◆ Work task: Report each line of the records below that uses the word "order".

- Opening Delimiter -

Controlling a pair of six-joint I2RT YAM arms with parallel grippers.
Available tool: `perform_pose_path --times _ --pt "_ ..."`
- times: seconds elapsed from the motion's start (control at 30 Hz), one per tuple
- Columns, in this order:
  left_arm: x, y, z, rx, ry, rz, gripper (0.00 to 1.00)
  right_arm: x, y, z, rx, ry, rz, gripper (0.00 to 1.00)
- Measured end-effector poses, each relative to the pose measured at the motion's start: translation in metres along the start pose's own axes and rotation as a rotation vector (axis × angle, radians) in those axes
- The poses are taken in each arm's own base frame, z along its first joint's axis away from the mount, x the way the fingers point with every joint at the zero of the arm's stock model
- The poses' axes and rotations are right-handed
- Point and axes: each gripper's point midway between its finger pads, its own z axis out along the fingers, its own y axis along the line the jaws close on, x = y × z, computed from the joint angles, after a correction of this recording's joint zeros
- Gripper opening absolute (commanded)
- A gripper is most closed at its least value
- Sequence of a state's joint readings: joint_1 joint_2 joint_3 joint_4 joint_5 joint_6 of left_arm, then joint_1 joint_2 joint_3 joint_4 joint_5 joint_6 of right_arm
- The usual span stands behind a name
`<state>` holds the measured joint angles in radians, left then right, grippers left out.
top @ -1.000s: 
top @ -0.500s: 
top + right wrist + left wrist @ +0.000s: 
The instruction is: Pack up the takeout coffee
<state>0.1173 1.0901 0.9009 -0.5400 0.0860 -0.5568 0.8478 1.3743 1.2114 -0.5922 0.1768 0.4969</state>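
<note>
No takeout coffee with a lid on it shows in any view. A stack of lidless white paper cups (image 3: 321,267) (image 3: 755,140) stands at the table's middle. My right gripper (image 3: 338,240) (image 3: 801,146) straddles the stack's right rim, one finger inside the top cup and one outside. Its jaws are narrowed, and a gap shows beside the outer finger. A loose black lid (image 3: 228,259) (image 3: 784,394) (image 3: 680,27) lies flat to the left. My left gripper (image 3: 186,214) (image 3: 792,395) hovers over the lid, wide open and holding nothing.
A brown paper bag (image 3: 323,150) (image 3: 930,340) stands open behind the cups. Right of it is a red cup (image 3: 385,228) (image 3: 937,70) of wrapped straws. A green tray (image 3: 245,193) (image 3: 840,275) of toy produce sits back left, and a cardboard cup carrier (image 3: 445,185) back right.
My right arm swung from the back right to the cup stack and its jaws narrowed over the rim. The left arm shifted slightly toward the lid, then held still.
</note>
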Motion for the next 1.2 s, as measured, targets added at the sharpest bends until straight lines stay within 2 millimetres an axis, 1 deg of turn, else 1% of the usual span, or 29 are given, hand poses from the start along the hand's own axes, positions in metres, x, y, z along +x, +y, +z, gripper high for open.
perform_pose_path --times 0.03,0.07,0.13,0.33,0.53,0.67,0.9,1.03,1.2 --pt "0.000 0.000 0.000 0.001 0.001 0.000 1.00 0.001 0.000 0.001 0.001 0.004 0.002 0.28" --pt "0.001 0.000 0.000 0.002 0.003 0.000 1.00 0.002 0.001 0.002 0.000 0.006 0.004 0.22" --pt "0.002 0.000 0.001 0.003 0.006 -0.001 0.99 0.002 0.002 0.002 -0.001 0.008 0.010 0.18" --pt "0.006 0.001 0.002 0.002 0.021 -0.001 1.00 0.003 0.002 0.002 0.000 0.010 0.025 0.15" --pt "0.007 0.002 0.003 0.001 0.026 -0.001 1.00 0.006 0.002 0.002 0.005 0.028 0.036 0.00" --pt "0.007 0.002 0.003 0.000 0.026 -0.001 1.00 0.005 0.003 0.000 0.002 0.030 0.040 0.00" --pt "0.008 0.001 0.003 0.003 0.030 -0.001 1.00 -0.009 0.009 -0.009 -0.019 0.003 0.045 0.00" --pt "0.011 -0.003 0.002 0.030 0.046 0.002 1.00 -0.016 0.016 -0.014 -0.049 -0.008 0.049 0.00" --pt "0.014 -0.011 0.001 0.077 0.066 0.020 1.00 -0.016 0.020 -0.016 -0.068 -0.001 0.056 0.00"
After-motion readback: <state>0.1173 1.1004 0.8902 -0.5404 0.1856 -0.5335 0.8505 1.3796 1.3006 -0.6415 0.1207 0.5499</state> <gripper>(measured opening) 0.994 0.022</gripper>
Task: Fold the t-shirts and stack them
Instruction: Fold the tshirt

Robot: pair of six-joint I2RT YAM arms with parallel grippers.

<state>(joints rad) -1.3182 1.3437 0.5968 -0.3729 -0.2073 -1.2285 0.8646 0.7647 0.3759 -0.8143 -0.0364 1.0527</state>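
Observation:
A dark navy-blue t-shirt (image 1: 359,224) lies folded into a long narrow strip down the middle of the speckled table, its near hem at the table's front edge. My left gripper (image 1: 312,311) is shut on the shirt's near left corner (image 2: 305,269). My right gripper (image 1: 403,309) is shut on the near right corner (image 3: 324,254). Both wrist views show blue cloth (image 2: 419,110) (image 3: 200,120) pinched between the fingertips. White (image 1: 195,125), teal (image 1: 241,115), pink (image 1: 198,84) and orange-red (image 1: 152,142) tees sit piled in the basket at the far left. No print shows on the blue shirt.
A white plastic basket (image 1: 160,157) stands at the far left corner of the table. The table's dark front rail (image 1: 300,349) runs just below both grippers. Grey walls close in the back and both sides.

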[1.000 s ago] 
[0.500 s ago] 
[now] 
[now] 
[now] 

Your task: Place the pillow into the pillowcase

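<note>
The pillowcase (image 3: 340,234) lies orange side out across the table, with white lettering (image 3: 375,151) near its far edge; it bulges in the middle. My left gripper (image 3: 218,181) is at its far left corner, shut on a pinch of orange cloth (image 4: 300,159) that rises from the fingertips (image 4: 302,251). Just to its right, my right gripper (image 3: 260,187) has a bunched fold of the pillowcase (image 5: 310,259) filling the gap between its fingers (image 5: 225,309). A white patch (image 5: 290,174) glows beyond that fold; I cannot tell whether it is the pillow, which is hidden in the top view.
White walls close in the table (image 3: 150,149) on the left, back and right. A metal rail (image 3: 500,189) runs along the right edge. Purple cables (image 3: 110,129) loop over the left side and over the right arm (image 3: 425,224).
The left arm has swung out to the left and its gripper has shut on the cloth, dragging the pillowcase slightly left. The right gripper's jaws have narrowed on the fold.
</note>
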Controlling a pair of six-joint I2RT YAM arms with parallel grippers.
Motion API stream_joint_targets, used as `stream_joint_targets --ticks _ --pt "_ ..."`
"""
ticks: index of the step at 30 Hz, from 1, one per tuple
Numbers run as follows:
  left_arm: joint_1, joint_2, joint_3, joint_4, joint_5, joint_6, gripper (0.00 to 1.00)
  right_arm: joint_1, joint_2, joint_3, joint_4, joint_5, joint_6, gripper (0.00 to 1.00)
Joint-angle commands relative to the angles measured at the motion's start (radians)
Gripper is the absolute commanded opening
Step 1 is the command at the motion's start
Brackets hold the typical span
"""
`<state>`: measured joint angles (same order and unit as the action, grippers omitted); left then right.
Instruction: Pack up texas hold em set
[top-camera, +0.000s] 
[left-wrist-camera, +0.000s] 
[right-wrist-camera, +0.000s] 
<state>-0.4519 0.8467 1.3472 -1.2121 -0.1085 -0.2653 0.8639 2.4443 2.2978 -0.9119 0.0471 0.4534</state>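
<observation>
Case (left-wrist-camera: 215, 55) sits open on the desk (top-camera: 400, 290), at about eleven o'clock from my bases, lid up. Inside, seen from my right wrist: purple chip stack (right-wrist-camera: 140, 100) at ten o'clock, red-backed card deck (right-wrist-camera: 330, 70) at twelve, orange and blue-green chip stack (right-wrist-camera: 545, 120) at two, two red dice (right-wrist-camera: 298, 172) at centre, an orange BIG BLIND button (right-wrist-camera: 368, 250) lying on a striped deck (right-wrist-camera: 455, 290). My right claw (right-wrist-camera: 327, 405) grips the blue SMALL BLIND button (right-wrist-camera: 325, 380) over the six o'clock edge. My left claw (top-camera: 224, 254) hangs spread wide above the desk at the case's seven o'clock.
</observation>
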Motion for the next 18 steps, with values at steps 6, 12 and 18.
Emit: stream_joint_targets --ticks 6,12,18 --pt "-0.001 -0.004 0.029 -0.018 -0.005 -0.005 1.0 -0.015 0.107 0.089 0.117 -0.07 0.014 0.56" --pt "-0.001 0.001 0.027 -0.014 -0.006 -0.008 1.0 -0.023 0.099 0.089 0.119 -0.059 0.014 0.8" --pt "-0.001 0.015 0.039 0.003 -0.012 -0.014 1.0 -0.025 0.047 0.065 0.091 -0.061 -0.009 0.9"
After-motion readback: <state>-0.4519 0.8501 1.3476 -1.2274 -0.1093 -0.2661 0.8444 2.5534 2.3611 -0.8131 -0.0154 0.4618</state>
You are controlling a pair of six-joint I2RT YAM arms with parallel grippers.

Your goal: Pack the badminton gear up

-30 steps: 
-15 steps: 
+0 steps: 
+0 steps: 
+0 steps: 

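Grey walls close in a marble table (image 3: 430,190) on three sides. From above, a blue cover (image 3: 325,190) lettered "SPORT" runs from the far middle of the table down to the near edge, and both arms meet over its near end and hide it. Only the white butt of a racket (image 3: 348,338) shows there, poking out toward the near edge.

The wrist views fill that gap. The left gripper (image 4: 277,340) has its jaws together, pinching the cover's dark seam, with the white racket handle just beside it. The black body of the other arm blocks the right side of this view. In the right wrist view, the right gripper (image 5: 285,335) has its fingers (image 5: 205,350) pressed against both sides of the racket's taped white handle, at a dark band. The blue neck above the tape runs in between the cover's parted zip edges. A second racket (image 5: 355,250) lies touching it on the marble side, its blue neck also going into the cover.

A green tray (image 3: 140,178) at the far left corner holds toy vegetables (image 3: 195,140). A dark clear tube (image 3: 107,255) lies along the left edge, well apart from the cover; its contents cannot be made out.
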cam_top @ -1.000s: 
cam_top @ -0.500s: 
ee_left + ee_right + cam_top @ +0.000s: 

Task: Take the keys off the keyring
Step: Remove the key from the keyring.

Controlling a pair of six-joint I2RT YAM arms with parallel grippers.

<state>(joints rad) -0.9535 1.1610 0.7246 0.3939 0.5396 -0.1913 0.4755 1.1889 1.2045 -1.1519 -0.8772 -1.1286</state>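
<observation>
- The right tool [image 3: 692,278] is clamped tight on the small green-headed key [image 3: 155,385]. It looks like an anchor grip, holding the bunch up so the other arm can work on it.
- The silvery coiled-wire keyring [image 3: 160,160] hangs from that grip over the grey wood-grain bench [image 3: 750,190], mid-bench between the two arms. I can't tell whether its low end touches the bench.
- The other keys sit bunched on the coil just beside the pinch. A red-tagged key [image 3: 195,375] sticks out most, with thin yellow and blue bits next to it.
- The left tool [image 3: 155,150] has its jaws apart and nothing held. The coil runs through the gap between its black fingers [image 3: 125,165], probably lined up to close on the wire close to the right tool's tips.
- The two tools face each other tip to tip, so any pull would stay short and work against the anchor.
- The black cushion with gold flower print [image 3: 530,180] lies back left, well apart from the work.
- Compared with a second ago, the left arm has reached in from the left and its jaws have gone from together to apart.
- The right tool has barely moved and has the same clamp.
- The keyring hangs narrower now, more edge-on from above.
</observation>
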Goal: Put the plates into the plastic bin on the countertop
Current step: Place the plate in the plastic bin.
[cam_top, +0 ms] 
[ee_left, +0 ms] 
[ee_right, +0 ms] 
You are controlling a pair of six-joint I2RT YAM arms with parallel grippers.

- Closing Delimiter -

◆ Answer for the task:
- Columns, in this order:
`<state>`: measured joint angles (same order and unit as the action, grippers omitted); left then right.

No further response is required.